What needs to be done:
Would you copy each line of the records that includes the word "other"?

----- Supplied data

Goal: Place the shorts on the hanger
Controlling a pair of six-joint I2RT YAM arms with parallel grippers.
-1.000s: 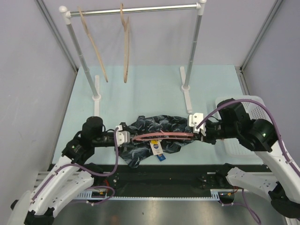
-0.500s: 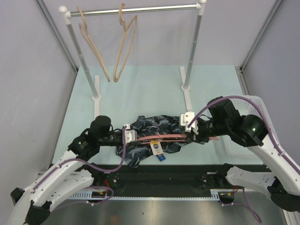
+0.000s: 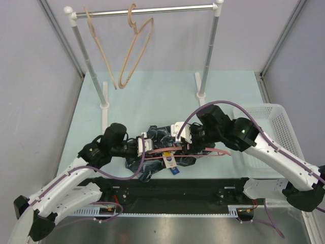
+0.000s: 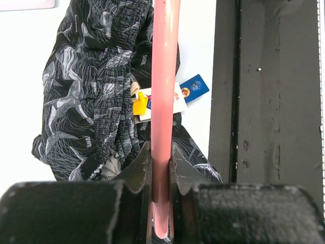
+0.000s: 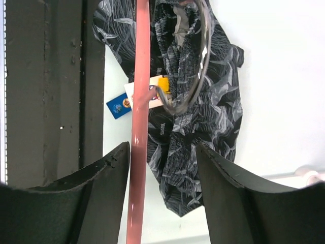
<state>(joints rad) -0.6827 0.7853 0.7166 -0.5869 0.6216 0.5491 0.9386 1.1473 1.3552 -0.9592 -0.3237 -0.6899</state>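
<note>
At the 6 o'clock edge of the table [image 3: 152, 96], top view:
- The shorts [image 3: 158, 135] lie crumpled in a heap between the two arms.
- The hanger [image 3: 216, 151] lies across the heap from 9 to 3 o'clock. Its 3 o'clock end sticks out past the fabric toward a white basket [image 3: 277, 127].
- The left gripper [image 3: 144, 146] is at the hanger's 9 o'clock end. The right gripper [image 3: 186, 138] is over the heap's 1 o'clock part.
- A rack [image 3: 147, 10] stands at 12 o'clock, with two wooden hangers [image 3: 101, 51] on its rail.

Left wrist view:
- The left gripper [image 4: 160, 158] has its fingers [image 4: 137, 170] pressed together on the hanger [image 4: 165, 91], pinching the pink bar.
- The bar runs from 6 to 12 o'clock.
- The shorts [image 4: 96, 91] lie under the bar and to its 9 o'clock side.
- A yellow tag [image 4: 139, 105] sits just beside the bar, and a blue tag [image 4: 193, 87] lies at 3 o'clock of it.

Right wrist view:
- The right gripper [image 5: 162, 152] has its fingers [image 5: 223, 178] spread wide.
- The hanger [image 5: 139, 101] passes between them, close along the 9 o'clock finger. I cannot tell whether they touch.
- Its silver hook [image 5: 202, 66] rests on the shorts [image 5: 218, 107] at 1 o'clock.
</note>
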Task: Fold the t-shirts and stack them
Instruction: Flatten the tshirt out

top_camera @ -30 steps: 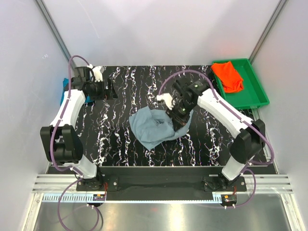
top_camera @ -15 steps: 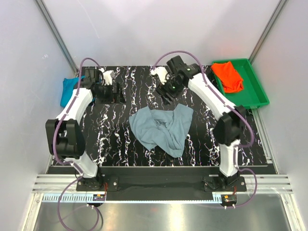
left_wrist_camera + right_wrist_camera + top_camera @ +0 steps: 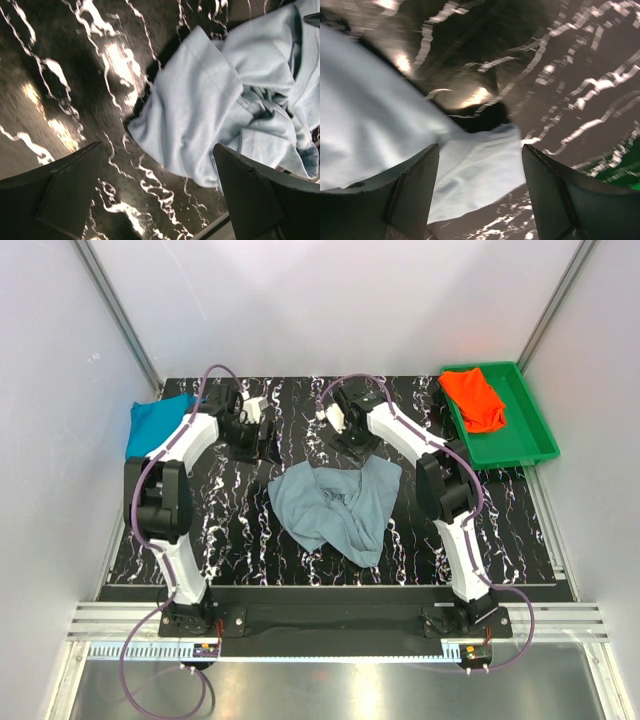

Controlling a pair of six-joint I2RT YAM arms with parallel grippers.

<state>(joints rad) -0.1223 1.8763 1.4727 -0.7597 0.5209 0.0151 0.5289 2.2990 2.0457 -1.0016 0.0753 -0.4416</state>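
Note:
The dusty grey-blue t-shirt (image 3: 338, 508) lies crumpled in the middle of the black marbled table (image 3: 240, 520); it also shows in the left wrist view (image 3: 235, 105) and the right wrist view (image 3: 395, 150). The teal-blue t-shirt (image 3: 158, 423) lies at the table's far left edge. The orange-red t-shirt (image 3: 473, 398) lies in the green tray (image 3: 525, 435). My left gripper (image 3: 258, 443) is open and empty, above the table behind the grey-blue shirt's left side. My right gripper (image 3: 356, 440) is open and empty, just behind the shirt's far edge.
White enclosure walls stand close on the left, right and back. The green tray sits at the far right corner. Purple cables arch over both arms. The arm bases are on the rail at the near edge.
Both grippers have swung inward along the far side of the table. The right gripper let go of the grey-blue shirt, which now lies spread wider.

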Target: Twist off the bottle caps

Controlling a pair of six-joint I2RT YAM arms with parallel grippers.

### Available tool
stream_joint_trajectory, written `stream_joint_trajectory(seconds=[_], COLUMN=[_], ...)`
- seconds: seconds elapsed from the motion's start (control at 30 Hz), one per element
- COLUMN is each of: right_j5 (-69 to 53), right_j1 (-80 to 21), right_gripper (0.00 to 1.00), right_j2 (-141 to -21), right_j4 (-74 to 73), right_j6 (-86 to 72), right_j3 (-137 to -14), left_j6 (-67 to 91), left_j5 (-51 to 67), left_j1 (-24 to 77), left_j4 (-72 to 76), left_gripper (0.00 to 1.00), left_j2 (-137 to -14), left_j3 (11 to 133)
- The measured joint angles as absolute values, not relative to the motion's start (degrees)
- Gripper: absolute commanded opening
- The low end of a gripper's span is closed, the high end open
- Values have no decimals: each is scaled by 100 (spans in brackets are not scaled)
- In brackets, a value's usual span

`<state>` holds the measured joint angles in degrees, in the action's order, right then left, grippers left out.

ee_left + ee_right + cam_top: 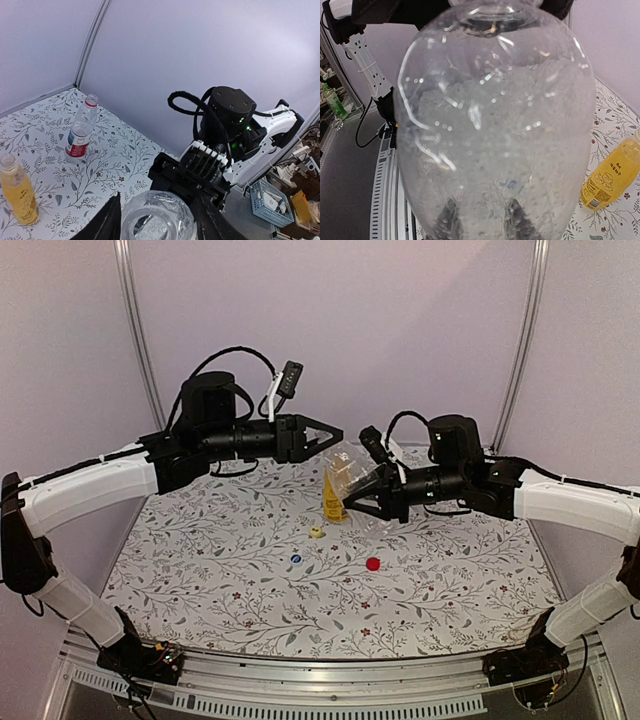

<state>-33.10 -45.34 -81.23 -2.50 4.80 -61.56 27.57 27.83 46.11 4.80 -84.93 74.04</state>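
Top external view only: blue cap (296, 559), yellow cap (316, 532) and red cap (372, 563) lie loose on the worktop (200, 580), lower centre of the frame.
Left wrist view only: red-labelled bottle (79, 136) stands upright at left, a red ring at its neck.
Left end effector (338, 433): released, fingers (109, 220) spread either side of the clear bottle's top.
Clear bottle (347, 466): unlabelled, crinkled, tilted in the air at centre frame.
Yellow-orange bottle (333, 502): upright on the worktop, uncapped, just below the clear one.
Right end effector (362, 498): grasping the clear bottle's base, and that bottle nearly fills its own view.
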Motion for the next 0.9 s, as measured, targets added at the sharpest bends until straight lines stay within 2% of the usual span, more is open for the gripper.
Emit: stream_joint_trajectory(seconds=[0.1, 0.2, 0.4, 0.5, 0.6, 0.73, 0.9], right_j5=[-3304, -3301, -3245, -3214, -3205, -3194, -2998], right_j1=[-4534, -4536, -4534, -4536, -4536, -4536, -4536], right_gripper=[29, 34, 65, 78, 98, 99, 99], right_j2=[-8123, -8123, -8123, -8123, -8112, -8071, -7944], right_j4=[-250, -248, -252, -255, -244, -261, -303], right_j6=[480, 482, 447, 425, 423, 429, 429], right_j3=[-6156, -6156, -6156, -6156, -6156, -6156, -6156], left_j6=[2770, 2770, 2630, 2532, 2394, 2128, 1461], left_j5=[2790, 2790, 2799, 2801, 2762, 2541, 1564], left_j1=[4611, 4611, 4593, 4574, 4515, 4416, 4394], left_j4=[491, 491, 480, 458, 368, 174, -460], left_gripper=[43, 30, 1, 0, 0, 0, 0], left_j2=[-8493, -8493, -8490, -8482, -8436, -8305, -8147], left_j3=[7365, 7321, 7314, 7323, 7325, 7336, 7526])
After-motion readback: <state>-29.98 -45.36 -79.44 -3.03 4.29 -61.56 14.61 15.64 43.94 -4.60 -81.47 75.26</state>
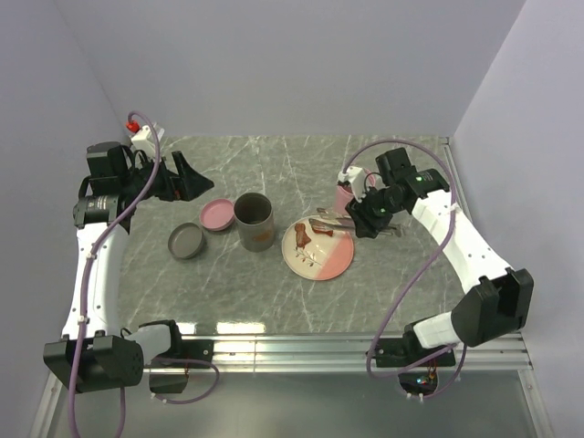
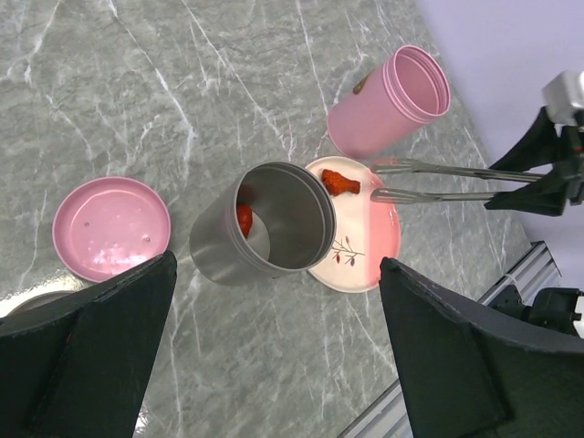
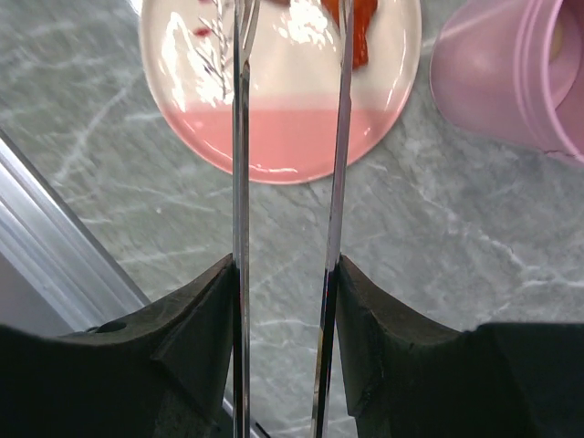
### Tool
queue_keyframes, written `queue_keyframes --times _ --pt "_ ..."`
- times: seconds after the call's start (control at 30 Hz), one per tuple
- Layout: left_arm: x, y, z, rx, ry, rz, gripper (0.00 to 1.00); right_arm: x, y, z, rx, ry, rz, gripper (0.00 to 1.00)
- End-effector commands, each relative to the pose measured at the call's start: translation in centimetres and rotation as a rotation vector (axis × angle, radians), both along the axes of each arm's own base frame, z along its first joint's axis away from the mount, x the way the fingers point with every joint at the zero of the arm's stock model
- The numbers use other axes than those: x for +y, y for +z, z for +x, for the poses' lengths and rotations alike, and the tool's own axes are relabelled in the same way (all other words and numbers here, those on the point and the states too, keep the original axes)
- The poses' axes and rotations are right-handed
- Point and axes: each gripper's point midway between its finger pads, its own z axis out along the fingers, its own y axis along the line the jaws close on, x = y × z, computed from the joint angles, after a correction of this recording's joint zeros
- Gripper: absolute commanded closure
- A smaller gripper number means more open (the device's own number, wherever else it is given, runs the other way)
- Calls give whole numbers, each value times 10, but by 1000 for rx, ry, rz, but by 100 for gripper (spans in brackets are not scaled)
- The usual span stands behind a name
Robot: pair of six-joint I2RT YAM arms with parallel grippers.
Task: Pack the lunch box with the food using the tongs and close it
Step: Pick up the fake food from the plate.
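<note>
Right tool (image 3: pixel 285 274) tight around tongs (image 3: pixel 241 137), left tool (image 1: pixel 189 176) wide; red food (image 2: pixel 244 219) inside grey canister (image 2: pixel 214 251)

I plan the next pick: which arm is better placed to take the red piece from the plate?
The right arm: its jaws hold the tongs, whose tips are over the plate beside the red piece. On the left arm the jaws are open, empty and farther away.

You've got a round glossy plate (image 1: pixel 333 263), half cream, half pink, with a thin sprig drawing, flat on the grey marble-veined tabletop (image 1: pixel 274 164), right of centre. A ribbed aluminium rail (image 1: pixel 301 345) runs along the near edge. Plain pale walls (image 1: pixel 274 64) stand behind.
</note>
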Motion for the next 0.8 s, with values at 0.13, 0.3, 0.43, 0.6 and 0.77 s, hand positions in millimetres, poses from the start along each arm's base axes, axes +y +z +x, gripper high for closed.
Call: queue_keyframes --times 0.13,0.3,0.43,0.6,0.77 --pt "0 14 -9 -77 -21 33 1 -9 -22 33 -72 -36 -66 48" --pt "0 12 -10 -79 -24 35 1 -8 -37 36 -38 -42 -74 46" --pt "-1 11 -8 -75 -31 29 1 -8 -44 36 -20 -38 -78 46" --pt "-1 9 -7 -67 -29 27 1 -6 -52 33 11 -32 -73 46" --pt "0 6 -6 -64 -24 33 1 -6 -63 27 42 -29 -69 46"
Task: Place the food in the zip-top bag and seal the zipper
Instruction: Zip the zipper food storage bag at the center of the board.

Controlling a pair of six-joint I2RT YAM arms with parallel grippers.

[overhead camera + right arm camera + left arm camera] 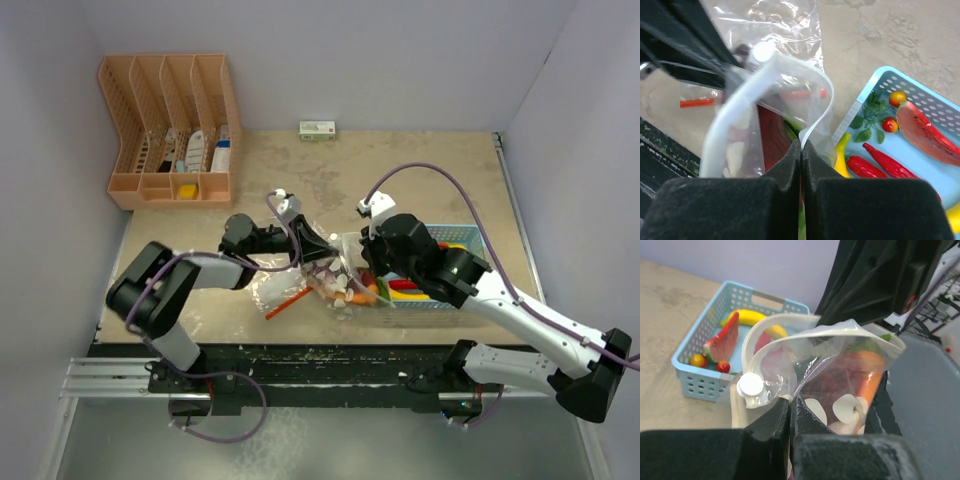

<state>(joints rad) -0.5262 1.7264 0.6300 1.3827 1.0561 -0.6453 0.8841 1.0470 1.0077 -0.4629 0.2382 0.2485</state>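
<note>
left gripper (pixel 791 407) clenched on zip-top bag (pixel 840 365) wall, right gripper (pixel 801 145) pinched shut on opposite mouth rim, likely spreading mouth for loading; bag hangs between arms beside blue basket (pixel 699 385); some food (pixel 871 375) inside bag, banana (pixel 747 316) and chilies (pixel 890 160) in basket

Table (pixel 420 170): orange rack (pixel 170 130), small box (pixel 317 129), blue basket (pixel 425 310), clear bag (pixel 272 292).

The left arm (pixel 200 270) and the right arm (pixel 530 315) are built of white links between bulky black joints. A thin lilac cable (pixel 425 166) loops along each. The left fingers (pixel 765 435) and right fingers (pixel 775 175) are matte black, blocky and faintly grainy
</note>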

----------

Solution to this problem:
- The numbers use other axes than those: x for +y, y for +z, z for +x, for the poses' lengths and rotations alike, and the tool's own axes are relabelled in the same way (all other words and numbers here, those on the point and the states too, keep the original axes)
- A smaller gripper number means more open (the device's own number, wherever else it is given, runs the other way)

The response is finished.